**PROBLEM DESCRIPTION**
The whole of the data, every line, should come back exactly the same.

**GIVEN DATA**
'''
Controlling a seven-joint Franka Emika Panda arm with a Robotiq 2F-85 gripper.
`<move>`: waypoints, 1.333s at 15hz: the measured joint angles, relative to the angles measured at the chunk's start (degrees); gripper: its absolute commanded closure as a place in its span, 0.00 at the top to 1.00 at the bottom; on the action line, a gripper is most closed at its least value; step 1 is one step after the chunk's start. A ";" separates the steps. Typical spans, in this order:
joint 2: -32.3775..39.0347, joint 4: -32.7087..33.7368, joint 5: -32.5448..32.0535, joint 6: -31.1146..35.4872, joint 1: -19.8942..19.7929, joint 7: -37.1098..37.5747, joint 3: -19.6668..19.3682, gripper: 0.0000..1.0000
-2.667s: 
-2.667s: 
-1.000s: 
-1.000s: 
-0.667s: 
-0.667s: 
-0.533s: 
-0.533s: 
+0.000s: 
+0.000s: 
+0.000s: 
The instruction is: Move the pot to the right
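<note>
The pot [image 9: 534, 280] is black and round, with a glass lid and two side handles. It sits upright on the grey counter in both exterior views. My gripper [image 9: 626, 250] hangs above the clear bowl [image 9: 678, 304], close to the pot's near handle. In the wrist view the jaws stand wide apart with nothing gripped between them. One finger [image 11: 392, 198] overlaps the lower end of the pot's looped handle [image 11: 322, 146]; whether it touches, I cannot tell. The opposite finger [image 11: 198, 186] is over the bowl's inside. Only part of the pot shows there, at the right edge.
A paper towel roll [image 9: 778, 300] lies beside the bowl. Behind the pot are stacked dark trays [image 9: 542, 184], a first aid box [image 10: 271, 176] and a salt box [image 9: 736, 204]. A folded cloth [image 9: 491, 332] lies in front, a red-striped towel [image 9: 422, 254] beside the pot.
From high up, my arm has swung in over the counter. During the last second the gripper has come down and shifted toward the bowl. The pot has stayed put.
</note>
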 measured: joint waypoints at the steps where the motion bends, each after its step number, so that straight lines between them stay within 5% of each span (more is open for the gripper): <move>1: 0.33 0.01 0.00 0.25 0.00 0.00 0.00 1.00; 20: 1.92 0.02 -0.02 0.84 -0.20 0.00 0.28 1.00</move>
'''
**TASK RESULT**
Controlling a seven-joint Franka Emika Panda arm with a Robotiq 2F-85 gripper.
`<move>`: waypoints, 1.333s at 15hz: the measured joint angles, relative to the angles measured at the chunk's start (degrees); gripper: its absolute commanded closure as a place in its span, 0.00 at the top to 1.00 at the bottom; on the action line, a gripper is most closed at its least value; step 1 is one step after the chunk's start. A ";" separates the steps. Typical spans, in this order:
joint 2: -32.3775..39.0347, joint 4: -32.7087..33.7368, joint 5: -32.5448..32.0535, joint 6: -31.1146..35.4872, joint 1: -19.8942..19.7929, joint 7: -37.1098..37.5747, joint 3: -19.6668..19.3682, gripper: 0.0000..1.0000
-2.667s: 
-2.667s: 
-1.000s: 
-1.000s: 
-0.667s: 
-0.667s: 
-0.533s: 
-0.533s: 
+0.000s: 
+0.000s: 
+0.000s: 
The instruction is: Move the pot to the right
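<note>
The pot [image 9: 534, 280] is black and round, with a glass lid and two side handles. It sits upright on the grey counter in both exterior views. My gripper [image 9: 626, 250] hangs above the clear bowl [image 9: 678, 304], close to the pot's near handle. In the wrist view the jaws stand wide apart with nothing gripped between them. One finger [image 11: 392, 198] overlaps the lower end of the pot's looped handle [image 11: 322, 146]; whether it touches, I cannot tell. The opposite finger [image 11: 198, 186] is over the bowl's inside. Only part of the pot shows there, at the right edge.
A paper towel roll [image 9: 778, 300] lies beside the bowl. Behind the pot are stacked dark trays [image 9: 542, 184], a first aid box [image 10: 271, 176] and a salt box [image 9: 736, 204]. A folded cloth [image 9: 491, 332] lies in front, a red-striped towel [image 9: 422, 254] beside the pot.
From high up, my arm has swung in over the counter. During the last second the gripper has come down and shifted toward the bowl. The pot has stayed put.
</note>
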 measured: joint waypoints at the steps where the motion bends, each after its step number, so that straight lines between them stay within 5% of each span (more is open for the gripper): <move>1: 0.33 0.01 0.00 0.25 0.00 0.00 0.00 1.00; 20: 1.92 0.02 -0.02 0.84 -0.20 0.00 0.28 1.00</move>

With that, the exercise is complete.